Ma il numero dei siti a forte rischio potrebbe arrivare a 500. Sul fronte salute, la forte esposizione aumenta la possibilità di sviluppo di mesotelioma e neoplasie. Mancano però le evidenze per avviare campagne di screening e garantire la diagnosi precoce. A dirlo il Quaderno del ministero della Salute.

18 SET - “Ad oggi n Italia sono stati già individuati 34.148 siti contaminati di cui 50 derivanti da una contaminazione di origine naturale e 373 siti con classe di priorità 1, cioè quella a rischio più elevato. La mappatura dei siti deve essere tuttavia completata con i dati relativi alle Regioni che ancora non li hanno forniti e il numero dei siti a rischio potrebbe aumentare da 373 a 500. Rimangono nel nostro paese 32 milioni di tonnellate di cemento-amianto ancora da bonificare”.

Sono questi alcuni dei numeri contenuti nel Quaderno del ministero della Salute dedicato alle patologie correlate all'amianto, di cui è stato pubblicato oggi un estratto. La versione completa del Quaderno (il numero 15 della collana) sarà infatti disponibile solo a partire dal primo 22-24 novembre, in occasione della II Conferenza governativa su amianto e patologie correlate, in programma a Venezia.
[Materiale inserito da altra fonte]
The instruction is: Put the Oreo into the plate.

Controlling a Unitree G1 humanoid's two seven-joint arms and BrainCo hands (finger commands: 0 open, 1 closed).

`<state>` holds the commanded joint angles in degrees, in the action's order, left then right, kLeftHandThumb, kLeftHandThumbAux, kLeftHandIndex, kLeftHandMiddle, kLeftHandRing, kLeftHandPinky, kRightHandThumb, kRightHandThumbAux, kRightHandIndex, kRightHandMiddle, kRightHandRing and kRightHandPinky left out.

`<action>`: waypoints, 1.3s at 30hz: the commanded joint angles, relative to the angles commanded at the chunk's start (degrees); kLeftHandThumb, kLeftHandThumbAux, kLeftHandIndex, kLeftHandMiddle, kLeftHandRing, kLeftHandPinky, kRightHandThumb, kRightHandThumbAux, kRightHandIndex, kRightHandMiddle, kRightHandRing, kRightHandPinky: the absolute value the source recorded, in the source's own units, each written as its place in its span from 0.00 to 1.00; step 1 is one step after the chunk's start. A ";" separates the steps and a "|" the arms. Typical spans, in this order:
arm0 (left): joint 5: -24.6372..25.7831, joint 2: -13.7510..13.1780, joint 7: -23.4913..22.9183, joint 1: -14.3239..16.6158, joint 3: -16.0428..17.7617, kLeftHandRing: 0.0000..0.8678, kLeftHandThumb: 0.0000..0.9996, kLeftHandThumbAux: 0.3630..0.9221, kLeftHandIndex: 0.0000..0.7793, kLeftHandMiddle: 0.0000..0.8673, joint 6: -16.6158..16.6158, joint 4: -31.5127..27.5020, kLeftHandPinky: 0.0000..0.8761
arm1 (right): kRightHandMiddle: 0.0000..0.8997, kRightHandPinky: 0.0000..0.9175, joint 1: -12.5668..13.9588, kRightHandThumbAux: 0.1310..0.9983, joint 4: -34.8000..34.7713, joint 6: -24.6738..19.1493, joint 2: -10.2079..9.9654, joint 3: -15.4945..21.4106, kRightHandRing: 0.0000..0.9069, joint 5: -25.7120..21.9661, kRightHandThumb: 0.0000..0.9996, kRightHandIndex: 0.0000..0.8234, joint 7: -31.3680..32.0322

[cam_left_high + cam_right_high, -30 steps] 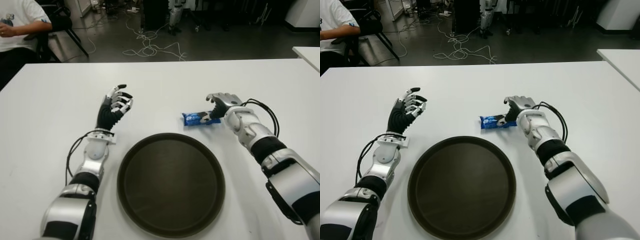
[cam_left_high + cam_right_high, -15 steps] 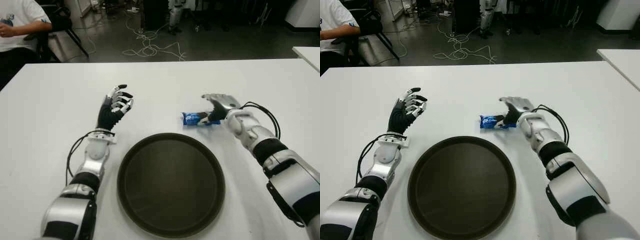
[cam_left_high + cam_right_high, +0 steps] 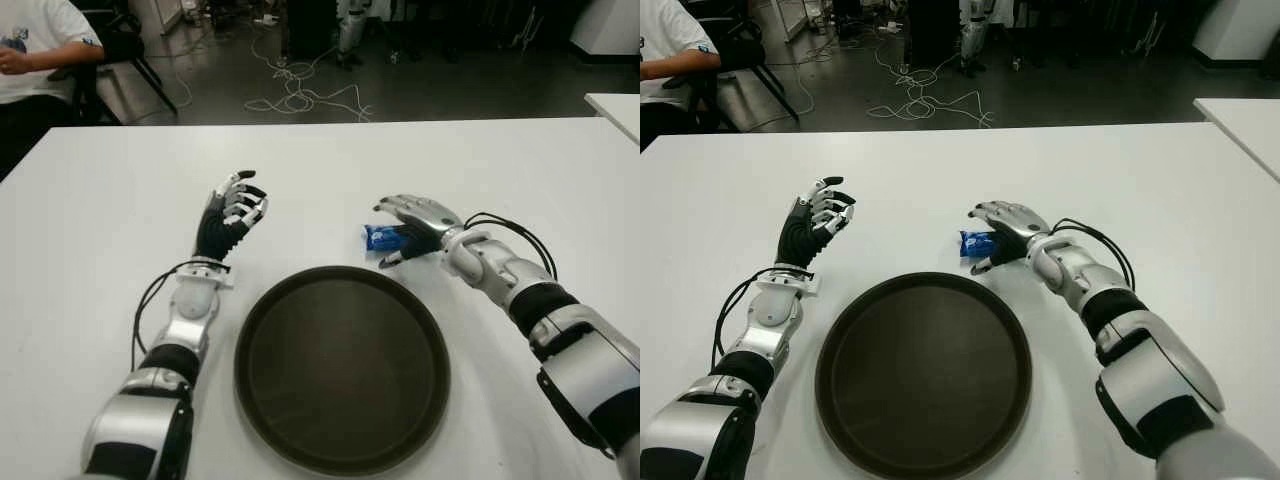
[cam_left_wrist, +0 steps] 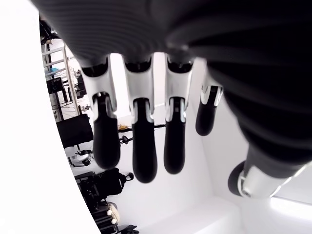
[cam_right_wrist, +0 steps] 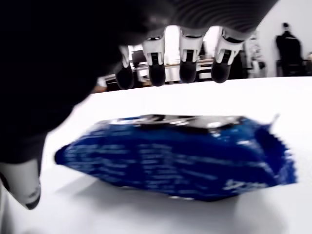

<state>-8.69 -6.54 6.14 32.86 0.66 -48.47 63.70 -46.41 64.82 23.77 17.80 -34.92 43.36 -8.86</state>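
Oreo: we found the blue Oreo packet [image 3: 383, 236] lying flat on the white table [image 3: 520, 160], a little right of the middle, just beyond the far right rim of the plate [image 3: 341, 365] and not yet in it
Right hand: our right hand [image 3: 415, 222] arched over the packet's right part, fingers spread above it and thumb low on the near side; in the right wrist view the fingertips [image 5: 157, 74] stood clear beyond the wrapper [image 5: 180, 153], so nothing was gripped
Key relation: the packet lay directly under the palm, its long axis running left to right across the table (roughly crosswise to the fingers), so we judged that closing fingers and thumb would pinch it across its short width
Nearer hand: the right by far
Left hand: it showed raised and relaxed, holding nothing [image 3: 229, 217], off the plate's far left rim
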 joint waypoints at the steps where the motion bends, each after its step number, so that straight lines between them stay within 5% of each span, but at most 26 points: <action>1: 0.01 -0.01 0.00 0.00 0.00 0.56 0.43 0.46 0.30 0.49 0.00 0.01 0.62 | 0.00 0.01 -0.04 0.49 0.11 0.08 -0.05 -0.10 0.00 0.03 0.00 0.00 -0.11; 19: -0.04 0.29 0.47 -0.40 -0.04 0.52 0.40 0.43 0.27 0.44 0.83 -1.15 0.59 | 0.03 0.05 0.31 0.50 1.38 0.01 -1.58 -1.77 0.02 0.69 0.00 0.00 -3.50; 39: -0.34 0.09 0.49 -0.32 -0.25 0.56 0.43 0.49 0.29 0.48 0.32 -0.78 0.63 | 0.01 0.04 0.11 0.56 2.60 -2.34 -2.76 -1.17 0.00 0.81 0.00 0.00 -4.06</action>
<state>-9.04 -6.45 6.64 32.54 0.41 -48.15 62.92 -46.30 67.42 21.44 15.04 -36.09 44.17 -12.92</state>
Dall’estratto emergono comunque dati interessanti sulla presenza e gli effetti dell’amianto nel nostro Paese che, ricorda il ministero, “dal secondo dopoguerra fino al 1992, è stato uno dei maggiori produttori e utilizzatori di amianto in Europa con più di 3,5 milioni di tonnellate di amianto grezzo consumato durante questo periodo”.

Il mesotelioma, ad esempio, causato dall’inalazione di fibre di amianto, registra un tasso di incidenza pari, per la sede pleurica, a 3,6 caso per 100 mila abitanti negli uomini e a 1,6 per le donne. La latenza è particolarmente lunga (oltre i 40 anni), non è identificabile una soglia di esposizione sotto la quale il rischio sia assente e il rischio è correlato alla dose di amianto inalata. In ogni caso, si legge sul Quaderno, “non vi sono a oggi evidenze che giustifichino l’avvio di campagne di screening in quanto la diagnosi precoce è resa difficoltosa dall’assenza di sintomatologia iniziale e dall’assenza di biomarcatori in grado di fornire stime predittive di soggetti ex-esposti ad amianto”.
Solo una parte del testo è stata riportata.